Wir stellen immer wieder fest, dass wir uns wunderbar ergänzen. Wir planen und gestalten, sie vermehrt, züchtet und päppelt auf. Und natürlich sind wir um jeden Ableger dankbar, den wir von ihr erhalten. Der kunterbunte Garten von ihr und ihrem Mann Roland in Leverkusen inspiriert uns bei jedem Besuch immer ganz besonders.
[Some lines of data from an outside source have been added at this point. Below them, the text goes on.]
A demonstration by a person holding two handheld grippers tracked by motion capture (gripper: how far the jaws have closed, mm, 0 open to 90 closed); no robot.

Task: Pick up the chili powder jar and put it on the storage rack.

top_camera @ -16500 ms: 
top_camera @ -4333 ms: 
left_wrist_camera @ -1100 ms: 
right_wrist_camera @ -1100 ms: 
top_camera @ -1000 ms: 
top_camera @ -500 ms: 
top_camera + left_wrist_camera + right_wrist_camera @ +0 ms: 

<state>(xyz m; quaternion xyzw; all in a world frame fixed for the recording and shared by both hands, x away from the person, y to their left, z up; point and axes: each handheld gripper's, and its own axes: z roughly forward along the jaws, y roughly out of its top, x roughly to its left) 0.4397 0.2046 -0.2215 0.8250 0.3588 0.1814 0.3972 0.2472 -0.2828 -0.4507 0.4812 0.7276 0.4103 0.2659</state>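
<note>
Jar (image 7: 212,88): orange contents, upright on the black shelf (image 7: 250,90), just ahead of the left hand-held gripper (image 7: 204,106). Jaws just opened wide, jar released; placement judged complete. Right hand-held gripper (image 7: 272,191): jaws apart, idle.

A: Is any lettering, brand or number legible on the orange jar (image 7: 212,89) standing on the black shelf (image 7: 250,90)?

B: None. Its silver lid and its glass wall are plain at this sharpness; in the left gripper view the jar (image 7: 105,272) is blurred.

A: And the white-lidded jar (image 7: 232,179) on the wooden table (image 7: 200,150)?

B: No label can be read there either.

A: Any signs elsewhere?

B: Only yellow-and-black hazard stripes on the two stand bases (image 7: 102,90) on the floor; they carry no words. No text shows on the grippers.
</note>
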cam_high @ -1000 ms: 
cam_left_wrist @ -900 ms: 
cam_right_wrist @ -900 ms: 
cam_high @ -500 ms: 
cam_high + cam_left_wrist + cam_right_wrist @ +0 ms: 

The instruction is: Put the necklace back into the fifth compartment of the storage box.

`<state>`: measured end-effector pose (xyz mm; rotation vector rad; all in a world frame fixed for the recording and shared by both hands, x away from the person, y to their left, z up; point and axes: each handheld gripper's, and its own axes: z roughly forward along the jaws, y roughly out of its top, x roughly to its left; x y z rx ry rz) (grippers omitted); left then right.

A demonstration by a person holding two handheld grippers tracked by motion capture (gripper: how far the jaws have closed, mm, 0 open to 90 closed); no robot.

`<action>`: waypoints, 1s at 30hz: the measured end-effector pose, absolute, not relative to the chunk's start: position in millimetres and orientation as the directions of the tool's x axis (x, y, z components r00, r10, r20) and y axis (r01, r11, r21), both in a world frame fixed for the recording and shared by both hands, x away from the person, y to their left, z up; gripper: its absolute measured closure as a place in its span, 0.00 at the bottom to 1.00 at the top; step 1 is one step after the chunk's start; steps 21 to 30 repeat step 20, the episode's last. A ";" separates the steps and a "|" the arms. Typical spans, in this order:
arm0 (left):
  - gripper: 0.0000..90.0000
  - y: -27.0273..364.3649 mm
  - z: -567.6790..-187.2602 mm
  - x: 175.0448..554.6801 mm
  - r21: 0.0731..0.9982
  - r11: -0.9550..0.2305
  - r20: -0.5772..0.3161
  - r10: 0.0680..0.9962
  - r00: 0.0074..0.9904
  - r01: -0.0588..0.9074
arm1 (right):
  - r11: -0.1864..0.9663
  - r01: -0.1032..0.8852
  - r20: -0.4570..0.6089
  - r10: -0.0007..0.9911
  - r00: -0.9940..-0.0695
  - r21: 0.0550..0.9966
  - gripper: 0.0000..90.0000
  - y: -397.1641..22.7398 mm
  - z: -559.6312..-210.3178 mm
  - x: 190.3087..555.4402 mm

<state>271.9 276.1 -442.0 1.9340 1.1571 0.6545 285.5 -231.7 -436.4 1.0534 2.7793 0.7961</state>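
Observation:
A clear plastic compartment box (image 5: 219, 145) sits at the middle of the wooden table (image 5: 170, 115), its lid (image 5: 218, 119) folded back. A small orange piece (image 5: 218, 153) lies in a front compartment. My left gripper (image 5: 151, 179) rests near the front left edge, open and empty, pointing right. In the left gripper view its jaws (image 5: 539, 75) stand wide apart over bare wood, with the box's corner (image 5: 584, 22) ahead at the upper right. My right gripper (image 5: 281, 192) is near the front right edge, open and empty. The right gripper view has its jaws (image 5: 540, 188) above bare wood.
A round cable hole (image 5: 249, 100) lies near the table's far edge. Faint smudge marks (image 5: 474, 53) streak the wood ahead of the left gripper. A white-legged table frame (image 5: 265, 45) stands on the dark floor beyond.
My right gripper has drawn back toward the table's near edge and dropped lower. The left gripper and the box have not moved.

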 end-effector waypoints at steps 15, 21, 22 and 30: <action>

Bei Ingrid und Roland wachsen außergewöhnliche Gewächse. Zum Beispiel die Kaffeepflanze. Aus einem Samen, den die beiden von einer Reise nach Guatemala, wo wir uns kennenlernten, mitgebracht haben. Die Kaffeepflanze wächst im Wintergarten im ersten Stock des Hauses – deswegen also eine Hochland-Sorte-, bringt jedes Jahr reichlich Ertrag und wird mit Genuss selbst geröstet und getrunken.
Kürbisse werden eingelegt, Sirup und Schnäpse angesetzt und Blumen aus dem Friedhofsabfall gerettet. Ingrids blaue Kuschel-Jacke ist ihr „Gartenwahrzeichen“ Sie wird sie bestimmt nie hergeben!
Sir Christopher Lloyd
- verstorben am 27.01.2006 -
Bei einer unserer vielen Gartenreisen nach England haben wir uns in den Garten von Christopher Lloyd, Great Dixter in East Sussex, verliebt.
Das Anwesen geht bis in das 16 Jahrhundert zurück. Sir Christopher hat den Garten 1972 von seinen Eltern übernommen und in seinem unvergleichlichen Stil gestaltet. Gewagte, überbordende Blütenfarben und -formen und verschiedene Blattstrukturen schwappen üppig pointiert durch die abwechslungsreichen Gartenräume und werden optisch gekonnt durch formale Eingrenzungen bewusst betont. In prallen Gemüsebeeten schlängeln sich Heerscharen von Sommerblumen, die sich selbst ausgesät haben, plakativ durch die in Reihen gesetzten Nutzpflanzen. Hunderte von Töpfen und Kübeln flankieren den Wohnhauseingang und berauschende Wildblumenwiesen laden zum Lustwandeln ein! Der kauzige ältere Herr sprach von sich selbst von einem „Einsamen Wolf“ in Englands Gartenlandschaft. Er sprach, schrieb und gärtnerte auf eine Weise, die Reaktion hervorrief.
Fergus Garrett, sein ehemaliger Obergärtner und vertrauter Freund, der jetzt die Stiftung „Friends of Great Dixter“ leitet, schreibt im „The Garden“, dass der Garten voller Freude, Eigenheiten und individuellen Dingen, dynamisch und überschäumend, voller „joie de vivre“ und Leidenschaft ist und so im Sinne von Sir Christopher weitergeführt wird.
In einer seiner Veröffentlichungen antwortete er auf die Frage, warum es in seinem Garten keine Beschilderung gibt, unter anderem so:
- Ich hasse Schilder, es sieht aus wie am Friedhof.
- Man braucht Schilder, die man in die Erde stecken kann. Besucher nehmen sie heraus, um sie besser lesen zu können und stecken sie an einer falschen Stelle wieder ein.
- Es ist für Besucher einfacher, ein Schild in die Handtasche zu stecken, als den Namen der Pflanze vor Ort auswendig zu lernen.
- Besucher treten in die Beete, um die Schilder besser lesen zu können und denken nicht an die Fußstapfen, die sie hinterlassen.
- Auch wenn Pflanzen klar beschildert sind, fragen Besucher nach ihren Namen, sobald sich jemand in der Nähe befindet, mit dem man sich unterhalten kann. Sie machen einen Ausflug. Wir versuchen zu arbeiten. Entschuldigung!
… so haben wir ihn kennen- und schätzen gelernt!